We see that cluster C (blue) is located within cluster E (orange),
i.e. a non-linear structure. Clusters B and D are close to each other,
but linearly separable, as you can see with PCA (see Demonstration
‘pca’).

In [5]:
# Plot the data.
fig = scatter_3d(

    df_data_total, 
    x                  = 'x',
    y                  = 'y', 
    z                  = 'z',
    color              = 'label',
    color_discrete_map = {"A": 'red', "B": 'green', "C": 'blue', "D": 'magenta', "E": 'orange'},
    range_x            = (0,25),
    range_y            = (0,25),
    range_z            = (0,25)
)

fig.update_layout(
    autosize = True,
    width    = 800,
    height   = 800)
    
fig.show()

##### Pre-processing

We scale the data,

In [6]:
m_X_scaled = StandardScaler().fit_transform(m_X)

and apply dimension reduction to the scaled data.
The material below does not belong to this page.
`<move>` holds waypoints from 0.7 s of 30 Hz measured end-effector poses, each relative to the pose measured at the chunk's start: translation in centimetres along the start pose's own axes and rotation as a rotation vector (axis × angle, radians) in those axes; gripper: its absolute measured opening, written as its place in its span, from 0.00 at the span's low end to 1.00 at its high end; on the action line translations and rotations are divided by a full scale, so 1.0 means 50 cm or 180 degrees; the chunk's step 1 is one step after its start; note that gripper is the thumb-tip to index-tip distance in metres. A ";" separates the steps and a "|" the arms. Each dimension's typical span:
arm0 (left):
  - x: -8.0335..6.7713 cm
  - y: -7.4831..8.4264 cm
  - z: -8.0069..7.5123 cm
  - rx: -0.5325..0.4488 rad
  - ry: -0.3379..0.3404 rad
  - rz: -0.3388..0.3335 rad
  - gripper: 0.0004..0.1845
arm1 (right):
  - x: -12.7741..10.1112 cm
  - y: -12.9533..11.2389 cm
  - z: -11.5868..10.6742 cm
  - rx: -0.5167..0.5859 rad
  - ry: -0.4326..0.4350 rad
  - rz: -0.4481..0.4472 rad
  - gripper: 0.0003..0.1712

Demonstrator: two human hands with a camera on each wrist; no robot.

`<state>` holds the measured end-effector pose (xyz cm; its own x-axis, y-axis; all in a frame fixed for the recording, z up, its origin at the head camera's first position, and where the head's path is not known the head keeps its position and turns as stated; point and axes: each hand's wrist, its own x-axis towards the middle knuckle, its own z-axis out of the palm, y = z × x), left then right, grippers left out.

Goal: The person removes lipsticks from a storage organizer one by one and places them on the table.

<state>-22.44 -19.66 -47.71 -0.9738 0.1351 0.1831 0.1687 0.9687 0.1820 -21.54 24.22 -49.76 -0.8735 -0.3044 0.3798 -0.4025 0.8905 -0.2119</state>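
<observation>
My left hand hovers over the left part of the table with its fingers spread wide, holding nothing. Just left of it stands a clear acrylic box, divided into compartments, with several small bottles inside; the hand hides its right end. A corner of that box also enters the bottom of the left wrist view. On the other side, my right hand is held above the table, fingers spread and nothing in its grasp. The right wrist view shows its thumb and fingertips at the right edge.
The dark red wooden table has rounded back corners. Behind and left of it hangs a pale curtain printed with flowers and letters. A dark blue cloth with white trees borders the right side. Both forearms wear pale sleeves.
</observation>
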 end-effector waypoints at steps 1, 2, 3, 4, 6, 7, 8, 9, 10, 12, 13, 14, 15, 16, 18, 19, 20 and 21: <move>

Choose embedding type:

In [44]:
#c_embedding = 'UMAP'
c_embedding = 't-SNE'

In [47]:
if c_embedding == 'UMAP':

    embedding = UMAP(
        n_neighbors  = 9,
        n_components = 2,
        metric       = 'euclidean'
    )

elif c_embedding == 't-SNE':

    embedding = manifold.TSNE(
        
        perplexity    = 15, # This is the 'hyperparameter' to change.
        init          = "random",
        n_iter        = 1000,
        learning_rate = 100,
        random_state  = 0,
    )

else:

    raise ValueError("Embedding method must be 'UMAP' or 't-SNE'.")


df_X_embedding = (

    pd.DataFrame(
        embedding.fit_transform(m_X_scaled),
        columns = ['dim1', 'dim2']
    )
    .assign(target = ps_y)
)

##### Plot data in low-dimensional space

Now, we plot the data in the low-dimensional space, see below. We observe that the non-linear data structure ‘C-in-E’ is separated in two clusters, contrary to what is possible with PCA, see ML Explainer ‘how-does-pca-work’. Compare the t-SNE embeddings for smaller and larger values for the perplexity.

In [48]:
dc_color = {
    "A": 'red',
    "B": 'green',
    "C": 'blue', 
    "D": 'magenta', 
    "E": 'orange'
}

alt.Chart(df_X_embedding).mark_circle(size=60, opacity = 0.5).encode(
    x     = 'dim1',
    y     = 'dim2',
    color = alt.Color(
        'target',
        scale=alt.Scale(
            domain = list(dc_color.keys()),
            range  = list(dc_color.values())
        )
    )
).properties(
    width  = 500,
    height = 500,
    title = f"Embedding: {c_embedding}"
).interactive()

When we set perplexity to 250, we see that the data structure ‘C-in-E’ is not separated. This is because we move the ‘horizon’ further away (more neighbours considered; standard deviation of normal distribution increased). This causes data structures that are separated in the high-dimensional space to lump together in the low-dimensional space. The opposite occurs when we decrease the perplexity. There is no objective optimal value for perplexity. It is determined based on the insights that can be gained from the t-SNE embeddings based on discussions with domain experts.